The rest of the article is better, but still kind of surface level I feel. There are two broad strands of thought in the rest of the article: a) Signal critiques of America could be "surprisingly" nuanced and/or still resonating today and b) the tone of signal critiques show a surprising acceptance of some level of greatness of America.
I say surface level, because a) seems kind of obvious. The best propaganda is to selectively choose (and perhaps mildly exaggerate) your opponents true weaknesses/downsides, while emphasizing (or perhaps fully fabricating) your own strengths. Especially when your target is notionally the land of freedom.
For b) that's also not completely surprising.
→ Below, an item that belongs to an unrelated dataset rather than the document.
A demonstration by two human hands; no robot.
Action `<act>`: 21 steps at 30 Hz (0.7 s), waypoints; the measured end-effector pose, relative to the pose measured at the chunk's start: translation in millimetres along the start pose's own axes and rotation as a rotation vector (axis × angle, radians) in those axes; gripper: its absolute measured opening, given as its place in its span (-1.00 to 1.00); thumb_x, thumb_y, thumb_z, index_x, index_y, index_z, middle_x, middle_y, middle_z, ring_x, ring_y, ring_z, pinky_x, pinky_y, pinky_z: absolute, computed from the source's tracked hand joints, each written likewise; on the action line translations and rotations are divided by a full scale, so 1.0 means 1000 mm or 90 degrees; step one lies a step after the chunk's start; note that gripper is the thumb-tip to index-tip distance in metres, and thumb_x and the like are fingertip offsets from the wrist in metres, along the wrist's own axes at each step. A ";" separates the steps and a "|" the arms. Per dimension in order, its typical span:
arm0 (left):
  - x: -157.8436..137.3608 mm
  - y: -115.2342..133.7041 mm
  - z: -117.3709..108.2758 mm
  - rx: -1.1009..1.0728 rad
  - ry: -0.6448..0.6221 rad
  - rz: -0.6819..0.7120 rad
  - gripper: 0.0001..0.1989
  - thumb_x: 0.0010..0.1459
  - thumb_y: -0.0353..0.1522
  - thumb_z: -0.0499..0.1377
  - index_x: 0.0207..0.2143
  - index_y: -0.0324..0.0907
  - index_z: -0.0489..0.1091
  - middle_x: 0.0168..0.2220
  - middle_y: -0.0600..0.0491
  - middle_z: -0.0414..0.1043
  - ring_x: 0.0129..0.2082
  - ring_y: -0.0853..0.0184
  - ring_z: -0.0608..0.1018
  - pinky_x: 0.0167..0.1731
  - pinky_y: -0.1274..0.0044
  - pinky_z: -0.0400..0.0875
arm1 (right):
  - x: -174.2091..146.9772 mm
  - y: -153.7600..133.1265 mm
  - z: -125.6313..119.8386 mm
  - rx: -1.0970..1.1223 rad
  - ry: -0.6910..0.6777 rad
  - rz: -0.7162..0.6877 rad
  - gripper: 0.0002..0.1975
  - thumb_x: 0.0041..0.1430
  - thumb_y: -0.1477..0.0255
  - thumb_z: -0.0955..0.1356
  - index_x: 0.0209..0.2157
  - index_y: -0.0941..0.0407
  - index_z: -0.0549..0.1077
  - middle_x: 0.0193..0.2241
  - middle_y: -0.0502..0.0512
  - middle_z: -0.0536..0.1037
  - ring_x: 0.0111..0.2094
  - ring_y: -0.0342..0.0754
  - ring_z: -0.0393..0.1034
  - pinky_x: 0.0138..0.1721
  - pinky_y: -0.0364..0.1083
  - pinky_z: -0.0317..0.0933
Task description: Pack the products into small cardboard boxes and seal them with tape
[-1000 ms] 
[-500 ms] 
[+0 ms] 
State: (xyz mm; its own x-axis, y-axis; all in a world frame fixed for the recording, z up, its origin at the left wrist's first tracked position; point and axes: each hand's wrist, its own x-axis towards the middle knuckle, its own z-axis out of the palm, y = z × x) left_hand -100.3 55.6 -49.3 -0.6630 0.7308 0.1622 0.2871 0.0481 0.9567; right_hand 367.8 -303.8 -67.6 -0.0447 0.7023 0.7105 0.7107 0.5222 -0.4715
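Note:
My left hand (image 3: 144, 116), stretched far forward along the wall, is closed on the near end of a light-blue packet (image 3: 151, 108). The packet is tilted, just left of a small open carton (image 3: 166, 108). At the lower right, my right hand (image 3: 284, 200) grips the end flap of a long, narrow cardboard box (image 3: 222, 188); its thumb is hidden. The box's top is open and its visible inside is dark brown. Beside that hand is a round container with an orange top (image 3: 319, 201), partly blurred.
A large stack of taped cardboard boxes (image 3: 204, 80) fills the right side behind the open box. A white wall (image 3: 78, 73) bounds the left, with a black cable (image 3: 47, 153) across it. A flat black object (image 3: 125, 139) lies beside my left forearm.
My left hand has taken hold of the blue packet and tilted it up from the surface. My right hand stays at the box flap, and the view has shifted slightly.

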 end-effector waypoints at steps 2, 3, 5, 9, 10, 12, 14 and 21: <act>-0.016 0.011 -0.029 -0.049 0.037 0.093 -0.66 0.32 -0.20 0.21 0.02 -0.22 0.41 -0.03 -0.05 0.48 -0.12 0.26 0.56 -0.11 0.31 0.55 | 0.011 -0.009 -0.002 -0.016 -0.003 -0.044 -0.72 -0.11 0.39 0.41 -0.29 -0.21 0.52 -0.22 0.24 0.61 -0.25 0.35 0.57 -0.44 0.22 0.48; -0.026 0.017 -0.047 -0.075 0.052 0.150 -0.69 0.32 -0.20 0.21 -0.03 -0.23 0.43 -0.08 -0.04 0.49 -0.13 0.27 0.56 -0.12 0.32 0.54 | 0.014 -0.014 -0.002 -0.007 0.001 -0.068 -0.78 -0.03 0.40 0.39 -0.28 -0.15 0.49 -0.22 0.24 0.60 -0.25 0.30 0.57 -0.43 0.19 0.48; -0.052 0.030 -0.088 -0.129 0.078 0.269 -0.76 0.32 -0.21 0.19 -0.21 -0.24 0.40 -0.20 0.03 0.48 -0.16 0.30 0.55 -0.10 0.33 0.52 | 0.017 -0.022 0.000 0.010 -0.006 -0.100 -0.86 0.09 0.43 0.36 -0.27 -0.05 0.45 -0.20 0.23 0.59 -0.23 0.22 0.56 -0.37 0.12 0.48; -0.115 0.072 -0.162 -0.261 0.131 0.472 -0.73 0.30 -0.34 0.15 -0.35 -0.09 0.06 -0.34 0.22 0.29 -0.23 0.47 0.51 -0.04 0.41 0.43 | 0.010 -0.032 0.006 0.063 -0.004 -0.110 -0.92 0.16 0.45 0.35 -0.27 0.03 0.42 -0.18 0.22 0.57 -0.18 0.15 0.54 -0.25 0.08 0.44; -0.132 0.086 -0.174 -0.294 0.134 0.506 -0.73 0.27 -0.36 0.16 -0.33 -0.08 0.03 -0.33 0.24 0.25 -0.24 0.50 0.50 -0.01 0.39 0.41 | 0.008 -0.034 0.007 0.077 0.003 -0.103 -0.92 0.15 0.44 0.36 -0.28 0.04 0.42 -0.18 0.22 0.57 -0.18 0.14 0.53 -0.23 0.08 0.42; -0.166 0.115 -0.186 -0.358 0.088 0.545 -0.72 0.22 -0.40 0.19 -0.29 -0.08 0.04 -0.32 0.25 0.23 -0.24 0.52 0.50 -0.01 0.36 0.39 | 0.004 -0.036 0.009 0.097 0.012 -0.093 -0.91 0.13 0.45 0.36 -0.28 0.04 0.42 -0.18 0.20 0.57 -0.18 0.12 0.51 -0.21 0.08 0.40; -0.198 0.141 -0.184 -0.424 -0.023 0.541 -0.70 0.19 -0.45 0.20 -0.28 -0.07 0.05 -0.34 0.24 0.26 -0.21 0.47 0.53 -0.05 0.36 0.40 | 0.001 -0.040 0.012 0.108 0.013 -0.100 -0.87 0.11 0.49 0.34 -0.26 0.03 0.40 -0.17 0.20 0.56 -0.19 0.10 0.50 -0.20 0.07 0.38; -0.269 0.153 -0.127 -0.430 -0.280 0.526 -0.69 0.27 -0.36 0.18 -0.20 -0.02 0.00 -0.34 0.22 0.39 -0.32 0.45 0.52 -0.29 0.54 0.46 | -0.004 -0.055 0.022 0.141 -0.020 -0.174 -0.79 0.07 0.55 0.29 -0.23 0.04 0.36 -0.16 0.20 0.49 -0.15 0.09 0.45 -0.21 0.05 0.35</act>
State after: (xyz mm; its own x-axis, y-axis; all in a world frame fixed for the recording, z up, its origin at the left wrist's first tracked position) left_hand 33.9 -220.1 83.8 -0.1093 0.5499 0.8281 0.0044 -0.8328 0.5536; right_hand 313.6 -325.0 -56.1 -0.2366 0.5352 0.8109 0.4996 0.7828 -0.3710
It was simply NOT feasible not acknowledge America's material strength and wealth. You could not have plausible propaganda claiming that America did not have admirable resources or industry.
Fundamentally this boils down to, Nazis were not cartoon caricatures of humans. They were humans like us, spanning the entire spectrum of temperaments, "high browness", education, and tendencies. Even more, they were humans raised in the western tradition - there were Nazis who were ever bit as informed by enlightenment thinking and greek rhetoric as we are here today. And therefore they could choose to write propaganda that would appeal or at least resonate with us to this day.
The final line however is probably the most interesting bit: "What if our enemies know us better than we know ourselves?". This line of thinking invites us to ask all sorts of interesting questions such as:
* What are the means by which we "know ourselves" - who teaches us about ourselves?
* Is our failures to change really a failure of knowledge? Amongst which group of people?
I think the sentence is meant to be read: "As many Jews as [the number of] Signal readers" i.e. equating the size of the groups, not saying that they were the same group.
I understand that. It's probably also the reason the date (late autumn 1943) was picked. But in the haste of claiming guilt-by-association and showing a razor-sharp anti-fascist mind to the reader, the author wrote a meaningless sentence, and then fucked it up. That's bad writing.
I actually do see a strong connection between a state magazine activly promoting the awesomeness of that state - while that same state is activly doing the holocaust more or less in secret.
Because people believing propaganda leads to less resistance to the Nazi forces military and diplomatically, effectivly meaning more jews could be gassed.
But .. there is likely no point here, debating this any further.
If you'd had written that wrt to something like the Völkische Beobachter, fine, but this was a rather dumb glossy, which doesn't appear to have aimed at inciting antisemitism. When it was first published, gassing hadn't been considered yet. And there has never been enough resistance from the population to overthrow the Nazis. The only thing that could overthrow them, was a war at enormous scale on two fronts, and I don't see how a Finnish or Flemish publication could have affected that in any significant way. It's just too far fetched, too "wings of a butterfly". You could just as well argue that the Chicken Dance is responsible for us letting our guards down, which led to 9/11, which led to the bloodshed in Iraq and Afghanistan.
Signal was intentionally not using aggressive antisemitism the same way, whole nazi germany got very soft before the olympics 1936 in germany - to spread a false image. Propaganda. So people not yet occupied get a wrong image like "maybe the Nazis are not so bad after all and we can still do buisness". German resistance groups struggled hard to get evidence out. And then it was not believed, because of propaganda like this.
Signal on its own might have been not that big factor, but it was no random butterfly, but willingly part of the bigger propaganda machine, which main purpose was to support nazi domination, which includes the holocaust.